In [1]:
from Datasets import BinChromaDataset
import numpy as np
from torch.utils.data import DataLoader, Subset
import sys
sys.path.insert(0, '..')
from transformer.models import ContinuousEncoderOnlyWrapper, ContinuousEncoder
from torch.nn import CrossEntropyLoss
from torch.optim import Adam
import torch
from tqdm import tqdm
import os

In [2]:
npz_path = '../data/augmented_and_padded_data.npz'
dataset = BinChromaDataset(npz_path)

train_percentage = 0.9
split_idx = int( len(dataset)*train_percentage )

train_set = Subset(dataset, range(0,split_idx))
test_set = Subset(dataset, range(split_idx, len(dataset)))

batch_size = 8
epochs = 1000

train_loader = DataLoader(train_set, batch_size=batch_size, shuffle=True)
test_loader = DataLoader(test_set, batch_size=batch_size, shuffle=True)

In [3]:
src_vocab_size = 12
tgt_vocab_size = 12
d_model = 128
num_heads = 16
num_layers = 4
d_ff = 128
max_seq_length = 129
dropout = 0.3

dev = torch.device("cuda:0" if torch.cuda.is_available() else "cpu")

encoderModel = ContinuousEncoder(src_vocab_size, d_model, num_heads, num_layers, d_ff, max_seq_length, dropout)

transformer = ContinuousEncoderOnlyWrapper(encoderModel)
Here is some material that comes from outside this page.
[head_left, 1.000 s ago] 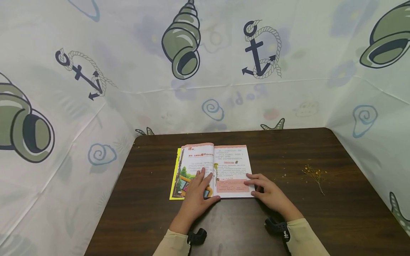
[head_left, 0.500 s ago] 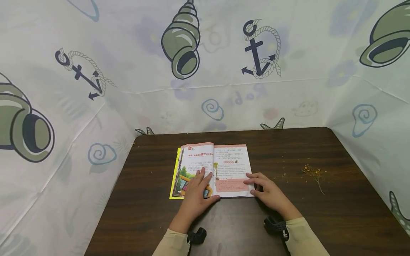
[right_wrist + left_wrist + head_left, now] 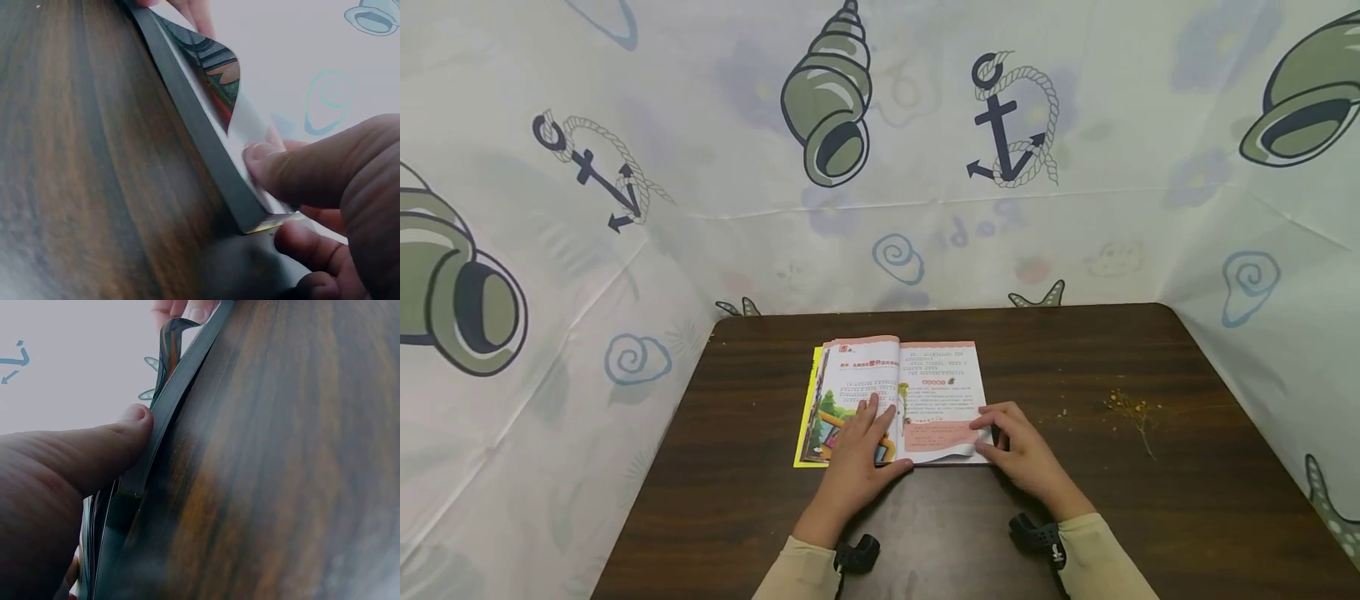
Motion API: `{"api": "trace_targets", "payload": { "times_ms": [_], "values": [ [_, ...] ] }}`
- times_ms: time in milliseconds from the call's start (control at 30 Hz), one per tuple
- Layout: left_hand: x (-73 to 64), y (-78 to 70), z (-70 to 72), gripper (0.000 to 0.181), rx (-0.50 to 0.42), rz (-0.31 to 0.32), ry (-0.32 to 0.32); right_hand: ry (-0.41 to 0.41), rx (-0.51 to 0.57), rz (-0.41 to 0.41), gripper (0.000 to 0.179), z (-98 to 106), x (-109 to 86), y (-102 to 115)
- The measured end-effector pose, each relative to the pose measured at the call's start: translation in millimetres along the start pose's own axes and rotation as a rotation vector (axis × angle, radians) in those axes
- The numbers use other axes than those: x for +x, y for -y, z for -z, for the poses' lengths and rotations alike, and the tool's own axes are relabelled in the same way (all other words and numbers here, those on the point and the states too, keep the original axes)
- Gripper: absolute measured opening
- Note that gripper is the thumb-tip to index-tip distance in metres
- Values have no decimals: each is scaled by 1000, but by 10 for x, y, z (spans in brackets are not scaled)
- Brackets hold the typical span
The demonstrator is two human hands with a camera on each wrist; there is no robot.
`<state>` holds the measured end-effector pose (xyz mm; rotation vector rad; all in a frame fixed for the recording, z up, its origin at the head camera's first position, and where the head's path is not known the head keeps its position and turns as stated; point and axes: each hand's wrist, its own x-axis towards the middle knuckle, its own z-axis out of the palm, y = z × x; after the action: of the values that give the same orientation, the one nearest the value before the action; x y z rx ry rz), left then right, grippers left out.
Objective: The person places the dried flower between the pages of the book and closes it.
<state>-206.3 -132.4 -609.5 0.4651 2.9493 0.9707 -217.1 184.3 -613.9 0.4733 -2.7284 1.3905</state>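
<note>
An open book (image 3: 857,379) lies on the dark wooden table, with text on both pages and a colourful drawing at lower left. My left hand (image 3: 853,462) rests on the left page, fingers spread and thumb along the bottom edge. At the lower right corner, my right hand (image 3: 1026,454) pinches a page (image 3: 936,433) between thumb and fingers. That page bulges upward near the bottom edge; the right wrist view shows its curved underside with dark printed pictures. Beneath it the thick block of pages (image 3: 200,134) stays flat.
A dried sprig of small yellow flowers (image 3: 1133,408) lies on the table (image 3: 737,517) to the right of the book. A few tiny crumbs are scattered near it. Behind and beside the table hangs a pale printed cloth (image 3: 737,142).
My right hand has shifted slightly left and drawn its fingers together, and the right page now bows up at the bottom. The left hand stays in place on the book.
</note>
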Motion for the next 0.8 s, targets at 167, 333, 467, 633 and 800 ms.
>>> {"api": "trace_targets", "payload": {
  "times_ms": [167,333,467,633,800],
  "values": [
    [8,9,15,92,6,4,8,-47,-25,-30,29,-46,0,26],
    [7,20,18,93,1,6,17,-33,-6,-66,29,-31,11,46],
    [0,31,15,92,-4,11,21,-16,102,-126,22,5,18,58],
    [-8,25,12,92,-14,14,24,-75,137,-206,38,-8,30,87],
    [-10,7,7,92,-20,9,27,-112,71,-255,56,-53,15,137]
  ]
}}
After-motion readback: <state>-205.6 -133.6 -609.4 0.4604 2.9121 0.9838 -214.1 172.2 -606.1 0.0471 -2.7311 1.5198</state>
transformer = transformer.to(dev)

In [4]:
criterion = CrossEntropyLoss()
optimizer = Adam(transformer.parameters(), lr=0.0001, betas=(0.9, 0.98), eps=1e-9)

transformer.train()

# keep best validation loss for saving
best_val_loss = np.inf
save_dir = '../saved_models/encoderOnly_one_hot/'
encoder_path = save_dir + 'encoderOnly_one_hot.pt'
os.makedirs(save_dir, exist_ok=True)

for epoch in range(epochs):
    train_loss = 0
    running_loss = 0
    samples_num = 0
    running_accuracy = 0
    accuracy = 0
    with tqdm(train_loader, unit='batch') as tepoch:
        tepoch.set_description(f"Epoch {epoch} | trn")
        for melodies, chords in tepoch:
            melodies = melodies.to(dev)
            chords = chords.to(dev)
            optimizer.zero_grad()
            output = transformer(melodies)
            # output = transformer(chords) # identity check
            loss = criterion(output.contiguous().view(-1), chords.contiguous().view(-1))
            loss.backward()
            optimizer.step()
            # update loss
            samples_num += melodies.shape[0]
            running_loss += loss.item()
            train_loss = running_loss/samples_num
            # accuracy
            bin_output = output > 0.5
            bin_chords = chords > 0.5
            tmp_acc = 0
            tmp_count = 0
            for b_i in range(bin_output.shape[0]):
                for s_i in range(bin_output.shape[1]):
                    tmp_count += 1
                    tmp_acc += torch.all(bin_output[b_i, s_i, :].eq(bin_chords[b_i, s_i, :]))
            running_accuracy += tmp_acc/tmp_count
            accuracy = running_accuracy/samples_num
            tepoch.set_postfix(loss=train_loss, accuracy=accuracy) # tepoch.set_postfix(loss=loss.item(), accuracy=100. * accuracy)
    # validation
    with torch.no_grad():
        val_loss = 0
        running_loss = 0
        samples_num = 0
        running_accuracy = 0
        accuracy = 0
        print('validation...')
        for melodies, chords in test_loader:
            melodies = melodies.to(dev)
            chords = chords.to(dev)
            output = transformer(melodies)
            # output = transformer(chords) # identity check
            loss = criterion(output.contiguous().view(-1), chords.contiguous().view(-1))
            # update loss
            samples_num += melodies.shape[0]
            running_loss += loss.item()
            val_loss = running_loss/samples_num
            # accuracy
            bin_output = output > 0.5
            bin_chords = chords > 0.5
            tmp_acc = 0
            tmp_count = 0
            for b_i in range(bin_output.shape[0]):
                for s_i in range(bin_output.shape[1]):
                    tmp_count += 1
                    tmp_acc += torch.all(bin_output[b_i, s_i, :].eq(bin_chords[b_i, s_i, :]))
            running_accuracy += tmp_acc/tmp_count
            accuracy = running_accuracy/samples_num
        if best_val_loss > val_loss:
            print('saving!')
            best_val_loss = val_loss
            torch.save(transformer.state_dict(), encoder_path)
        print(f'validation: accuracy={accuracy}, loss={val_loss}')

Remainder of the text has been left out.